Era nell'aria il proverbiale "non c'è due senza il tre": ancora una rapina in una attività cittadina. E, con buona percentuale di approssimazione, si tratterebbe di nuovo del duo mascherato a bordo di uno scooter, l'Exagon della Piaggio che è stato già visto davanti alle precedenti "scene del delitto", l'Ipersigma di via Aldo Moro e il tabaccaio di via Risorgimento.
Sabato sera intorno alle 20.15, comunque a ridosso dell'orario di chiusura, è stato rapinato il discount Md che si trova sulla via per Galatone, a pochi metri dal distributore di carburanti dopo il quale c'è solo aperta campagna e, una volta superata la stazione "Centrale", ci si dirige verso Galatone. Un luogo abbastanza isolato, se vogliamo, e con una agevole via di fuga verso la provinciale 359, che porta a Galatone, o la statale 101, verso Lecce o Gallipoli. La città, del resto, dopo i due colpi avvenuti in rapida successione è praticamente blindata perché, soprattutto nel weekend e all'ora di chiusura dei negozi, pullula di auto civetta e agenti in borghese. Ecco perché i due malviventi hanno scelto, come obiettivo, la periferia più estrema.

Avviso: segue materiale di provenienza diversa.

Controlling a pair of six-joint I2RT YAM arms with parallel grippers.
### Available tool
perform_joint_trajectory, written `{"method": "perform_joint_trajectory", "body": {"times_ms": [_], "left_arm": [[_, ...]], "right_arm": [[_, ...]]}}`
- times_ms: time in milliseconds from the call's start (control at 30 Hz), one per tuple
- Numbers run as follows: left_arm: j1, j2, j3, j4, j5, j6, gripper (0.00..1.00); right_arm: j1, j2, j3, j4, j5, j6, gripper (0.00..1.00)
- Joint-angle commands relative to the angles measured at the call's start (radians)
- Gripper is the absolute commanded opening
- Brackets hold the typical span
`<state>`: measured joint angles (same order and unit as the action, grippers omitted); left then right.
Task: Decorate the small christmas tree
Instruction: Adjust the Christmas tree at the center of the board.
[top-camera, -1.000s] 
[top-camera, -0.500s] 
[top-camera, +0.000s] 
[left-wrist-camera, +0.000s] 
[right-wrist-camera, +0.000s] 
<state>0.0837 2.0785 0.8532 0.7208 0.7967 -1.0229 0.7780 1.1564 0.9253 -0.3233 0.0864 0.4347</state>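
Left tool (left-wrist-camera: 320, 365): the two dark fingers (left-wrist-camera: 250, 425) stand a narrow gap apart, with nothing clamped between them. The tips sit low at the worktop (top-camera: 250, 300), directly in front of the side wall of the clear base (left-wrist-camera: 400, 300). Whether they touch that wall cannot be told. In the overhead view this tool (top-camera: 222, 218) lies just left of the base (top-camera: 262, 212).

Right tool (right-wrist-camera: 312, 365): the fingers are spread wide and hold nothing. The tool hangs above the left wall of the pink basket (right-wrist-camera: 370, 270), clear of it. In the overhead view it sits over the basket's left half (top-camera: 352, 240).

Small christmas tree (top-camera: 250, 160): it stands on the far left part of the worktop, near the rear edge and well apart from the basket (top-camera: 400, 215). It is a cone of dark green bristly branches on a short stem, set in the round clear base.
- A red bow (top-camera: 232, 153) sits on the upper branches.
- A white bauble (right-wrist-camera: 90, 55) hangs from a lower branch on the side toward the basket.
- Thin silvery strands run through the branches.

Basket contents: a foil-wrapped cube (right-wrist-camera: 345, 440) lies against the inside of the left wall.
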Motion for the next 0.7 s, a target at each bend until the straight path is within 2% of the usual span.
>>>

La dinamica è stata simile alle altre occasioni ma è apparsa fulminea: un rapinatore, il cui volto era nascosto da un casco integrale, è entrato e si è diretto verso la cassa. Si è fatto consegnare tutto (pare che abbia messo egli stesso le mani dentro i cassettini) e sia fuggito di corsa. Le vittime non ricorderebbero neppure se brandiva un'arma, nelle altre occasioni era una pistola, tanto è stata veloce e scioccante l'azione del delinquente. La tecnica pare quella della banda dello scooter e qualcuno, all'esterno, lo avrebbe visto sfrecciare via. Il bottino, in via di quantificazione, supererebbe i 500 euro.
Ora la preoccupazione serpeggia davvero tra i commercianti perché pare evidente che il gruppo, se sempre dello stesso si tratta, colpisce esclusivamente a Nardò. Si tratta di neritini che conoscono bene le proprie vittime? Le indagini continuano facendo leva su testimonianze dirette (l'Exagon sarebbe stato segnalato da alcuni cittadini in piazza Umberto I pochi minuti prima del colpo dal tabaccaio) e immagini delle videocamere di sorveglianza. Ma, per ora, i rapinatori appaiono imprendibili.